Selecting the likeliest token is only one of many sampling options, and it's extremely poor for most tasks, moreso when you consider the relationships between multiple executions of the model. _Some_ (not necessarily softmax) probability renormalization trained into the model is issential for a lot of techniques.
To expand on this, one of the most common tricks is Nucleus sampling. Roughly, you zero out the lowest probabilities such that the remaining sum to just above some threshold you decide (often around 80%).
The idea is that this is more general than eg changing the temperature of the softmax, or using top-k where you just keep the k most probable outcomes.
Note that if you do Nucleus sampling (aka top-p) with the threshold p=0% you just pick the maximum likelihood estimate.
That's true, but they didn't go into any other applications in this explainer and were presenting it strictly as a next-word-predictor. If they are going to include final softmax, they should explain why it's useful.
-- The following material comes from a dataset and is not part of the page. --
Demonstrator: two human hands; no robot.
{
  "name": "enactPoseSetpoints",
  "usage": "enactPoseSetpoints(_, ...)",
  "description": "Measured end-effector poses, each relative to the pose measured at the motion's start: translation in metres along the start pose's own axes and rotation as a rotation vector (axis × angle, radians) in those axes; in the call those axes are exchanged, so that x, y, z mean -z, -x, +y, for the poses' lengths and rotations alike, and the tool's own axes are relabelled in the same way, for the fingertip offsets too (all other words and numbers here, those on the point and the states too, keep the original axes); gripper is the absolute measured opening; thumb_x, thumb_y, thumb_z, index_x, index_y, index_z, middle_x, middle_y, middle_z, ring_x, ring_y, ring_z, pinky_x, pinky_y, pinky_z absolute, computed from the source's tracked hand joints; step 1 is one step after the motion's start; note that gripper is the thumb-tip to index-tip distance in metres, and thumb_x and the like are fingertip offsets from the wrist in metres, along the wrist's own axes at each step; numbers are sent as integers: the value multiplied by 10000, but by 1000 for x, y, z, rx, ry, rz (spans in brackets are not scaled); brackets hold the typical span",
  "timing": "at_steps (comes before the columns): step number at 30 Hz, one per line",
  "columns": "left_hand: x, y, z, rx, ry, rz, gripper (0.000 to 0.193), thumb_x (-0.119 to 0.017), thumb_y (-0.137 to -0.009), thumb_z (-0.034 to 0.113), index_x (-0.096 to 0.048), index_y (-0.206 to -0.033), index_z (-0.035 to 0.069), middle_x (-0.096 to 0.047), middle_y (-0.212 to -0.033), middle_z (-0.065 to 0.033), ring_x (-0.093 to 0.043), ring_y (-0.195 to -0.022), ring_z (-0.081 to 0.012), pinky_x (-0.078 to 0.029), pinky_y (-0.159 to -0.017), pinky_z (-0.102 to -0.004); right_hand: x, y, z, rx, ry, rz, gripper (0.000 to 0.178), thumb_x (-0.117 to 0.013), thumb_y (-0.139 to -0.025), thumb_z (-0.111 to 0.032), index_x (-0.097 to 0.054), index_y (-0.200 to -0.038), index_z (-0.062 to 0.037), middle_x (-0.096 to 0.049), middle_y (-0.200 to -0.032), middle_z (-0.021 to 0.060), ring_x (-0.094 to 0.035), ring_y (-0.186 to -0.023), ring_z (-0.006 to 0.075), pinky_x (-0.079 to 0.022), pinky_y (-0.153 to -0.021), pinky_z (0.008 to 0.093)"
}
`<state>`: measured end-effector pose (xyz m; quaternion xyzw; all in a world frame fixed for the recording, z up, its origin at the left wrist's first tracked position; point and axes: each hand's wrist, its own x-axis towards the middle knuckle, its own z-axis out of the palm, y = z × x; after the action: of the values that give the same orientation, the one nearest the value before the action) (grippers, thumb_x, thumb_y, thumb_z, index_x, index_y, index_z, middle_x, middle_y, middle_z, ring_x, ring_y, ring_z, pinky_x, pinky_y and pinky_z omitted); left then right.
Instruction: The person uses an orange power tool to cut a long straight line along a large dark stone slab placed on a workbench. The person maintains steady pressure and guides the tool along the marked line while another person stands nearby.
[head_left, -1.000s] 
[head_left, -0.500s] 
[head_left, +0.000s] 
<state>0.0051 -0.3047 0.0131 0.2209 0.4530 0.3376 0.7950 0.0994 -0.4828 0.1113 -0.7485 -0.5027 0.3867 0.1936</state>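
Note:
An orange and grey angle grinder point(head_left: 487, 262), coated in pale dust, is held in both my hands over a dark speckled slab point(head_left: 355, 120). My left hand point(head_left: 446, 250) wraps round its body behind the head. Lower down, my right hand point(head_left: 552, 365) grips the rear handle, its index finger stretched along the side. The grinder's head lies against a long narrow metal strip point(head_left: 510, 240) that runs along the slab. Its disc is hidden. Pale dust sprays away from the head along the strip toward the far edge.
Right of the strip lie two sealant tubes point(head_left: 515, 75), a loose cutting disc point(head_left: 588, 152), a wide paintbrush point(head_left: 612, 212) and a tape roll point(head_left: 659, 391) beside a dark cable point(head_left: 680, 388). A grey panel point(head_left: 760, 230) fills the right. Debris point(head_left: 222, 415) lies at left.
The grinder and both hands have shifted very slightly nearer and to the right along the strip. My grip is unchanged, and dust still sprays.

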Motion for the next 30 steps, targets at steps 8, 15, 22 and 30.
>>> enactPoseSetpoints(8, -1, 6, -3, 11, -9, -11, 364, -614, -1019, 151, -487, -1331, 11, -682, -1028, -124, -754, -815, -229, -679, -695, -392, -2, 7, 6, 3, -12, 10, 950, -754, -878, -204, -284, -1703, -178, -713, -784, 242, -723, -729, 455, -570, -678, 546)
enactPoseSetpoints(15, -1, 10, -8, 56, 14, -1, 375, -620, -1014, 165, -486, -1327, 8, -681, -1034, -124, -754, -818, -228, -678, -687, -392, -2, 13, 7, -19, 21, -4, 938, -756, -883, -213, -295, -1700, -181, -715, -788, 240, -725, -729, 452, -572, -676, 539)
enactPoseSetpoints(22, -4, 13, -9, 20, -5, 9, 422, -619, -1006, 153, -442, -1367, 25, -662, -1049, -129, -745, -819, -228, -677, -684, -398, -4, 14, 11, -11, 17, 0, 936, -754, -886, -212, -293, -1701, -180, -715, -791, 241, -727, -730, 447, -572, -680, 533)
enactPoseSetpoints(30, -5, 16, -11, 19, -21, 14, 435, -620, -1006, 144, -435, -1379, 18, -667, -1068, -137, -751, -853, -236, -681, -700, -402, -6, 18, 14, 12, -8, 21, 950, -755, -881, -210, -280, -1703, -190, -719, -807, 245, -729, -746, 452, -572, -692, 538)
It would be improved by being simpler (skip softmax) or more comprehensive (present a use case for softmax), but complexity without reason is bad pedagogy.
Selecting the likeliest token is only one of many sampling options, and it's extremely poor for most tasks, moreso when you consider the relationships between multiple executions of the model. _Some_ (not necessarily softmax) probability renormalization trained into the model is issential for a lot of techniques.